Mahalli idarelerde, sosyal güvenlik kurumlarında, kamu tüzel kişiliğini haiz kurul ve üst kurullarda, fonlar ile bütçeden yardım alan kurum ve kuruluşlarda 2005 yılından itibaren, döner sermayeli kuruluşlar ile diğer kurum ve kuruluşlarda ise 2006 yılından itibaren ABS’ye geçileceği planlanmakta olduğundan finansman tipi sınıflandırma da buna göre oluşturulmuştur.

D-Ekonomik Sınıflandırma

Çağdaş bütçe işlevleri açısından fonksiyonel sınıflandırma gibi önemli bir yere sahip olan ekonomik sınıflandırma, dört düzeyli ve altı haneli bir kod grubundan oluşmaktadır. Devlet faaliyetlerinin milli ekonomi üzerindeki etkilerinin gruplandırılması hedeflenerek oluşturulmuş olan bu sınıflandırmada ayrılabilen ve izlenmesi anlamlı olan bütün maliyetlerin ayrı tertiplerde bütçelenmeleri gerekmektedir.

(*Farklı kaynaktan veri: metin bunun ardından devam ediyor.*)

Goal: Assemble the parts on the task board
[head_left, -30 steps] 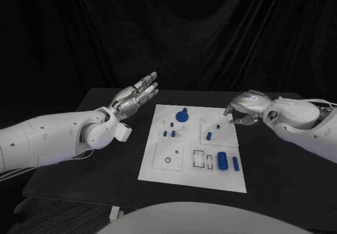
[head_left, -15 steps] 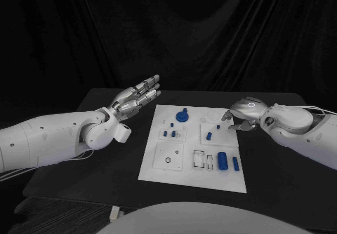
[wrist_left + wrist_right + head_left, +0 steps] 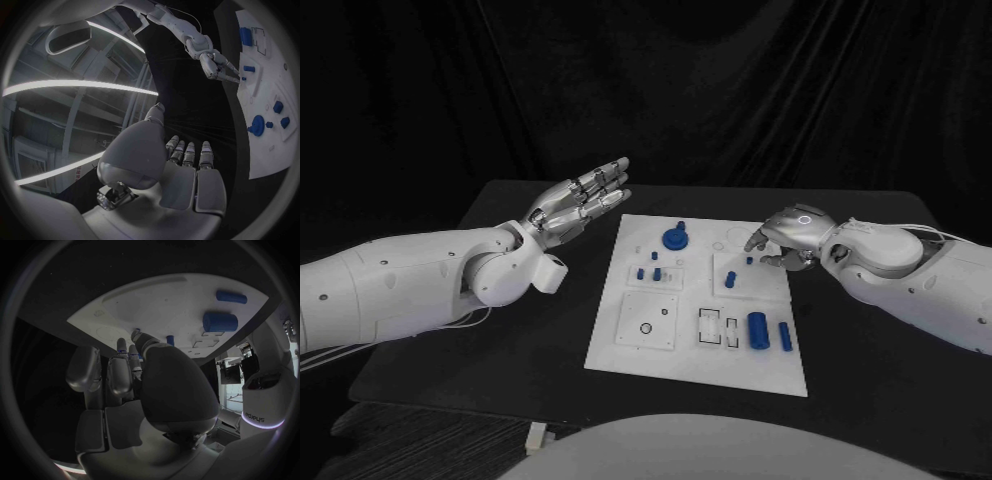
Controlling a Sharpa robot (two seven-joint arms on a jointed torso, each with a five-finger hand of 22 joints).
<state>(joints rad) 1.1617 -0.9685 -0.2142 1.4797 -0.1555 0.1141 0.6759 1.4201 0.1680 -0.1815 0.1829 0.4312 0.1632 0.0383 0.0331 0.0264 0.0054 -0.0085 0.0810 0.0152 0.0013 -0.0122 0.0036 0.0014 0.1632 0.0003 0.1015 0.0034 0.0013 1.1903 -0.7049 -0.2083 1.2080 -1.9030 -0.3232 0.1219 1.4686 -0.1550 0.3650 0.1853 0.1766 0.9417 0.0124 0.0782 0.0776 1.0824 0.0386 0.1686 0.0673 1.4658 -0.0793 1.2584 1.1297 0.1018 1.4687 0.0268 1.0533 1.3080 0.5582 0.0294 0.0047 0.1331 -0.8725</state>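
From the head camera I see my left hand raised flat, fingers spread, empty, left of the task board. My right hand curls over its right edge by small blue parts; whether it grips anything, I cannot tell. Right wrist camera: no legible writing on the board.

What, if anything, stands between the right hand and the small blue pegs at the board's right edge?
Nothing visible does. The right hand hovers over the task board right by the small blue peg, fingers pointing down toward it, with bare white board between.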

Diğer üç tür sınıflandırma (kurumsal, fonksiyonel ve finansman tipi) sadece gider bütçesi ile ilgili iken, başka bir ifadeyle bütçe kanunlarının (A) işaretli cetveli ile verilen ödeneklerin kodlanmasında kullanılırken, ekonomik sınıflandırma,

  1. Harcama ve borç vermenin sınıflandırmasında
  2. Gelirlerin sınıflandırmasında
  3. Finansmanın (gelir gider farkının) sınıflandırmasında

kullanılmaktadır.

Harcama ve borç vermenin ekonomik sınıflandırması, “harcama” ve “borç verme” olmak üzere iki işlemi kapsamaktadır. Harcama, geri ödemesi yapılmayan devlet ödemeleri olarak tanımlanabilir. Harcamaların ekonomik sınıflandırması yapılırken harcamanın,

  • Cari veya sermaye harcaması mı olduğu
  • Karşılıklı veya karşılıksız mı yapıldığı
  • Karşılıklı ise hangi mallar ve hizmetler karşılığında yapıldığı
  • Devlet içi veya devlet dışı kesimlere mi yapıldığı

gibi kriterlere bakılmaktadır.

Personel giderleri, sosyal güvenlik kurumlarına devlet primi giderleri, bütçe kanunları ile belirlenmiş asgari değeri aşmayan[10] ve normal ömrü bir yıl veya daha uzun olmayan mal ve hizmet alım giderleri, faiz giderleri ile savunmaya yönelik (askeri lojman alımı, yapımı ve büyük onarım için yapılan harcamalar hariç) harcamalar cari giderlerdir. Bütçe dışındaki kurumların cari nitelikli giderlerini finanse etmek amacıyla bütçeden yapılan karşılıksız ödemeler ise cari transfer giderleridir.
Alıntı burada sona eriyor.